▶ Exercise directions
Retype the records below from their first line through the line holding "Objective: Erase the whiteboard", including both ends and no pictures.
--- Supplied data ---
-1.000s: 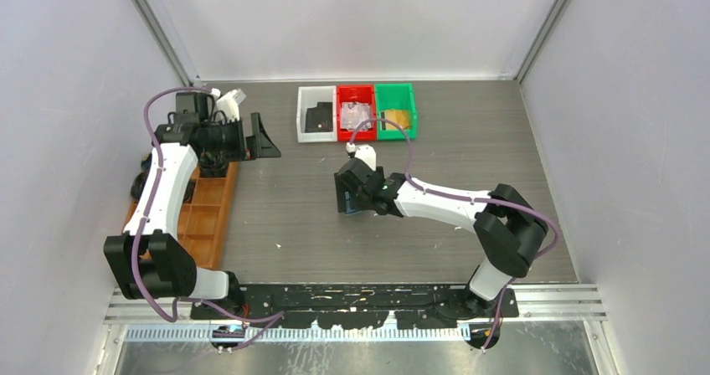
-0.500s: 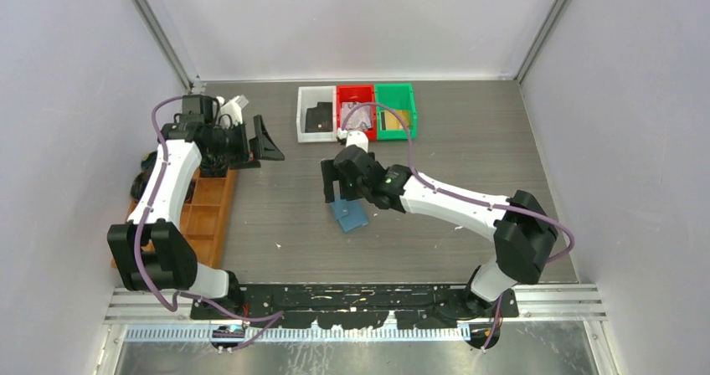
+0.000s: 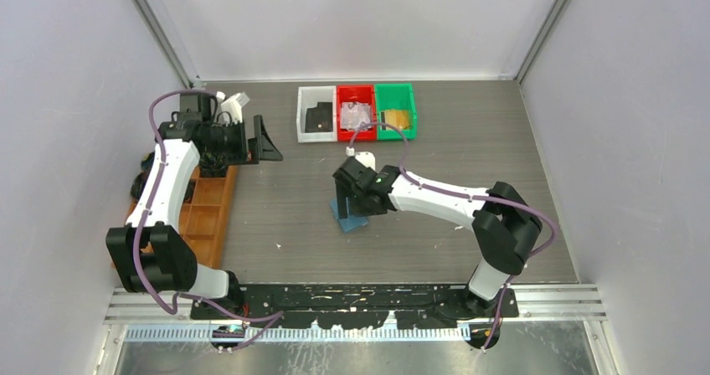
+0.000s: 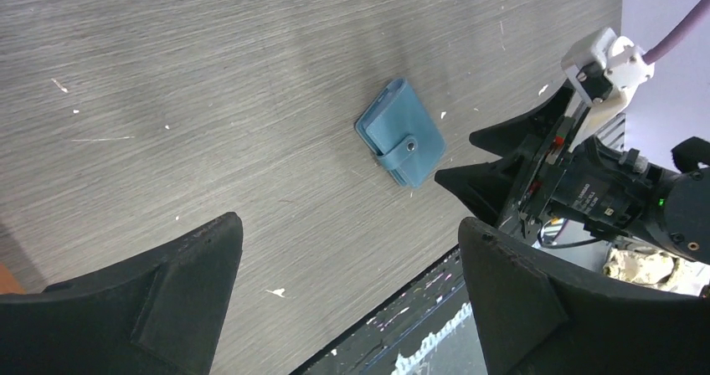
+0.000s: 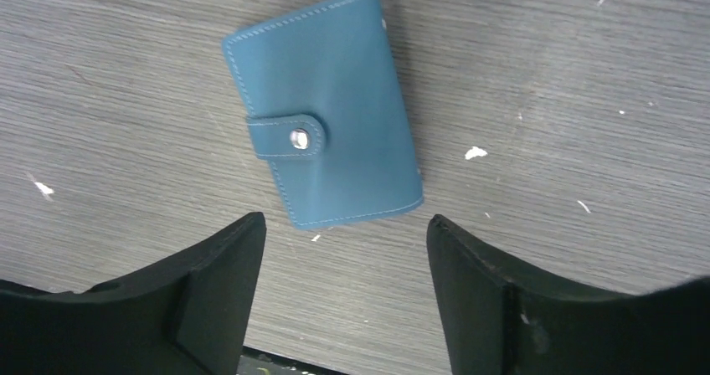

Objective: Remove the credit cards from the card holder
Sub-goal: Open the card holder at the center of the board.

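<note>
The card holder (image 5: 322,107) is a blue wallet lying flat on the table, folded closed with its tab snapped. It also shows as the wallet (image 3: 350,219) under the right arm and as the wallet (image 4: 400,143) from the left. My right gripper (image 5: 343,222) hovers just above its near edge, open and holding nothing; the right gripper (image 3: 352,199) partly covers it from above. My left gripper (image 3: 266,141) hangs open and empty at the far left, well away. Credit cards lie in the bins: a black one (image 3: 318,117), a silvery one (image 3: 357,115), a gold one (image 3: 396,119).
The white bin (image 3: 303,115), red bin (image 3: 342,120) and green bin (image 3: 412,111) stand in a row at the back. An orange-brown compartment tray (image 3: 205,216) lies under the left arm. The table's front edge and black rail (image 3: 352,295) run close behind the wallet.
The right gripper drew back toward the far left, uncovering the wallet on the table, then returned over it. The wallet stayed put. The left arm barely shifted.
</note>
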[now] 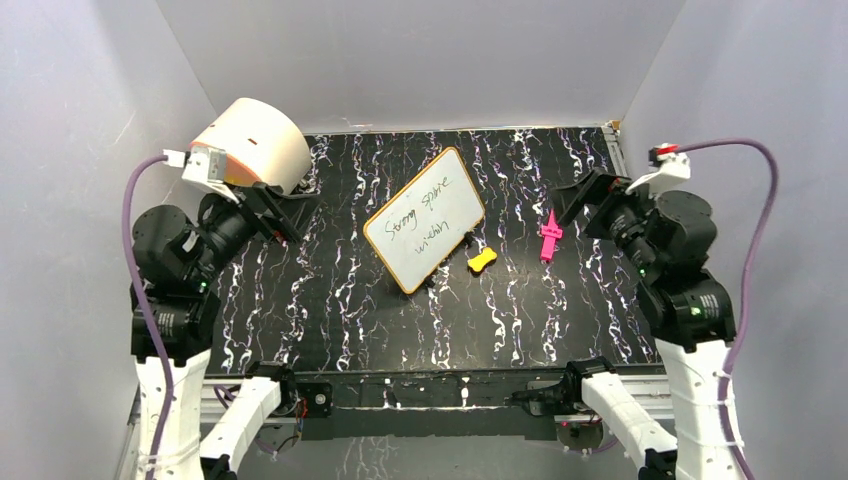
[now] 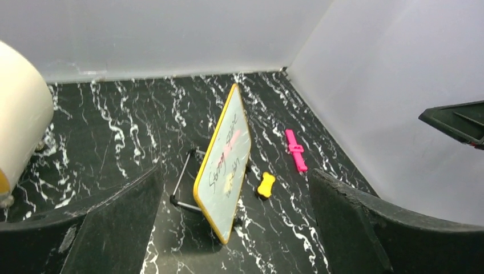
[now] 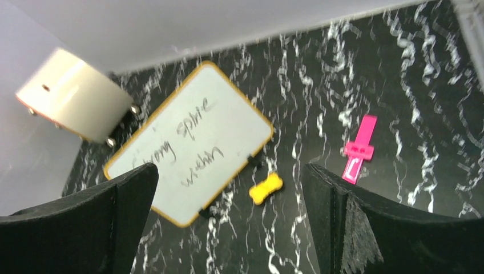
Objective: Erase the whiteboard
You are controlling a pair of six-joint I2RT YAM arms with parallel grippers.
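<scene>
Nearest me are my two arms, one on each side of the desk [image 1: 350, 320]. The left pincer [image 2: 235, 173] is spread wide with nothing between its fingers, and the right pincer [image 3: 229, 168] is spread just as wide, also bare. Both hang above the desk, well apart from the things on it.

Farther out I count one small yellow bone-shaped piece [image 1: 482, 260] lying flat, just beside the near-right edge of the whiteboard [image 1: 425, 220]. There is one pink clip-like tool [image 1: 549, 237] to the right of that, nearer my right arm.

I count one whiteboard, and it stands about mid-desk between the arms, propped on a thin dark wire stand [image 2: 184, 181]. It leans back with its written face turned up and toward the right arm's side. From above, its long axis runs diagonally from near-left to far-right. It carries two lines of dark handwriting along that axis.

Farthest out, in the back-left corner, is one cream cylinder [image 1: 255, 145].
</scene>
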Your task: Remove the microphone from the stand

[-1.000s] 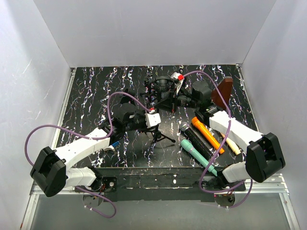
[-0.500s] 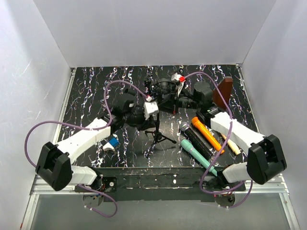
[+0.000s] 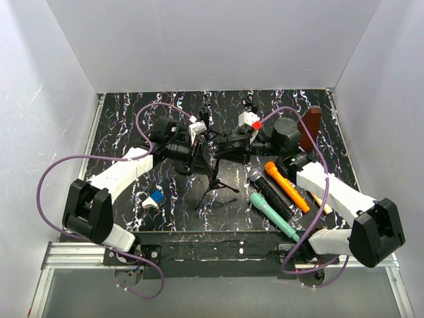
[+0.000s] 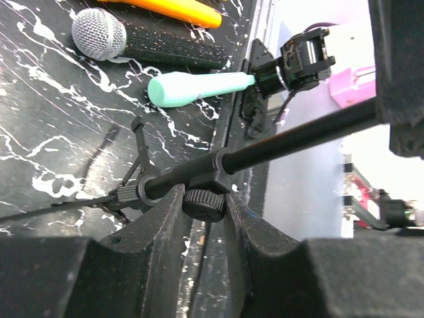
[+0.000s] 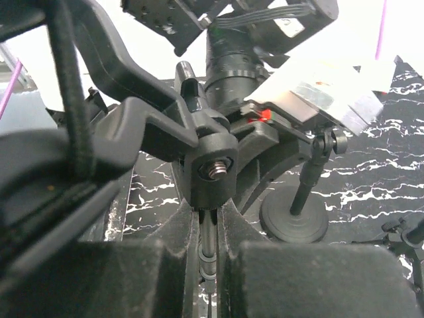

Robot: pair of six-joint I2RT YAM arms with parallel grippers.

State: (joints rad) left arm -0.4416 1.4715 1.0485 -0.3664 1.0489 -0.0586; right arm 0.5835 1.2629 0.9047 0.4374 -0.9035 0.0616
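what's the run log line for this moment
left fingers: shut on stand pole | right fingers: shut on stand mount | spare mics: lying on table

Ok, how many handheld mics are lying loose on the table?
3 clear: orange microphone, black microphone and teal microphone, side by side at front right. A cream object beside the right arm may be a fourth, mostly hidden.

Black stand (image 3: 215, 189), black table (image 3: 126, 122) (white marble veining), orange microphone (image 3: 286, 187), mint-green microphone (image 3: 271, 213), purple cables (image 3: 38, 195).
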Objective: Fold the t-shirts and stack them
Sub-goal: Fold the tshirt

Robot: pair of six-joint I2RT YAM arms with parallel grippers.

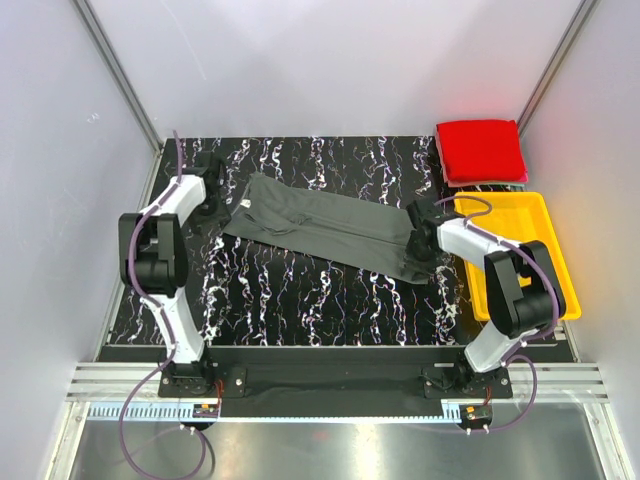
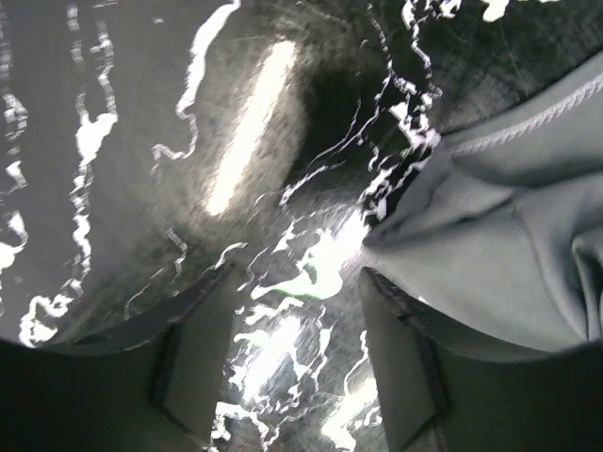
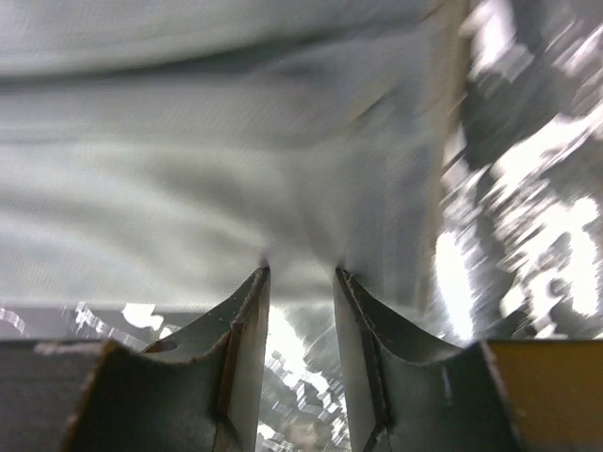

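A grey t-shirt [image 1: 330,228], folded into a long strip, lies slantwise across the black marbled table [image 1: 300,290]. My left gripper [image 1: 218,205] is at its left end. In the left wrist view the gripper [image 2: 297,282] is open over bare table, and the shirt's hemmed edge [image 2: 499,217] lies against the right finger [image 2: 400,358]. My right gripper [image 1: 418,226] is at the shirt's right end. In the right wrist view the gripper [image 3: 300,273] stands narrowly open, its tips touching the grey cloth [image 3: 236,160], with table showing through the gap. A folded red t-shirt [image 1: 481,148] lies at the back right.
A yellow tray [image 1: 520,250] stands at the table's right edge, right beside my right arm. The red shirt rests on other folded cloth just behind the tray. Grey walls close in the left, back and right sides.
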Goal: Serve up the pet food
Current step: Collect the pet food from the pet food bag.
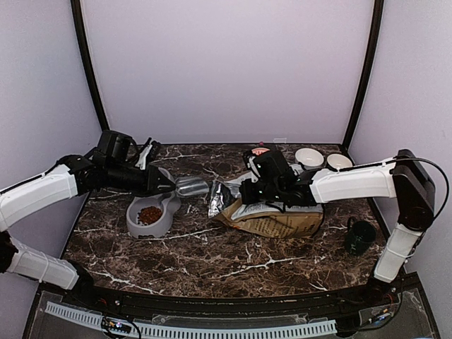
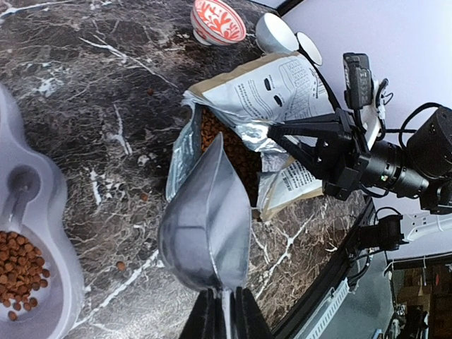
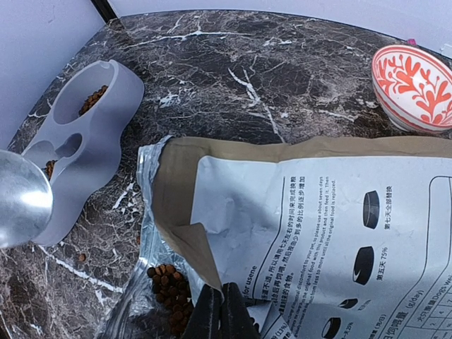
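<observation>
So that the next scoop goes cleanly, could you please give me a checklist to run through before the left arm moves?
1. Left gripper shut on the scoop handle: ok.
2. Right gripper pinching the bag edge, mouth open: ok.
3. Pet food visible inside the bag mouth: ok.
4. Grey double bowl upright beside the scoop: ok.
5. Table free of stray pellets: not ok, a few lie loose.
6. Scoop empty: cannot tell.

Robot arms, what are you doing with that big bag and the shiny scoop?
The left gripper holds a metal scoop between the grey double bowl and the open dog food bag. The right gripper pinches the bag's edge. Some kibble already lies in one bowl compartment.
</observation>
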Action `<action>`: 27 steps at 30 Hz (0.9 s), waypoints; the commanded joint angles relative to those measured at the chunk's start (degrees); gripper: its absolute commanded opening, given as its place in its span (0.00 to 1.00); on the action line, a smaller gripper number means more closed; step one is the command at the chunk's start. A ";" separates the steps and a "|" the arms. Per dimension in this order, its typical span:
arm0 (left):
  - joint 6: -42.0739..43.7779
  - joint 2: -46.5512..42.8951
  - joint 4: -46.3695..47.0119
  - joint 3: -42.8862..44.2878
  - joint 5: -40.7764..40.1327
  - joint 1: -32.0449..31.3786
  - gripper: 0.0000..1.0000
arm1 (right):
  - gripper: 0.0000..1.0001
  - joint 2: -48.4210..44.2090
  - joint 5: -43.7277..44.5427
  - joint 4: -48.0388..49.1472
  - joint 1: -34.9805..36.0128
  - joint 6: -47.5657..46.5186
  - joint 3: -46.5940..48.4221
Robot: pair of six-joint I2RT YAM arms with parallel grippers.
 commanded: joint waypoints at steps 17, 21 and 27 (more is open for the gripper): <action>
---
▶ Reply
-1.000s: 
-0.500s: 
+0.000s: 
+0.000s: 
+0.000s: 

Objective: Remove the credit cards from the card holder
Sub-goal: Open the card holder at the center of the board.

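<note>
The card holder (image 5: 322,107) is a blue wallet lying flat on the table, folded closed with its tab snapped. It also shows as the wallet (image 3: 350,219) under the right arm and as the wallet (image 4: 400,143) from the left. My right gripper (image 5: 343,222) hovers just above its near edge, open and holding nothing; the right gripper (image 3: 352,199) partly covers it from above. My left gripper (image 3: 266,141) hangs open and empty at the far left, well away. Credit cards lie in the bins: a black one (image 3: 318,117), a silvery one (image 3: 357,115), a gold one (image 3: 396,119).
The white bin (image 3: 303,115), red bin (image 3: 342,120) and green bin (image 3: 412,111) stand in a row at the back. An orange-brown compartment tray (image 3: 205,216) lies under the left arm. The table's front edge and black rail (image 3: 352,295) run close behind the wallet.
The right gripper drew back toward the far left, uncovering the wallet on the table, then returned over it. The wallet stayed put. The left arm barely shifted.
</note>
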[now] 
[now] 
[now] 
Objective: Erase the whiteboard

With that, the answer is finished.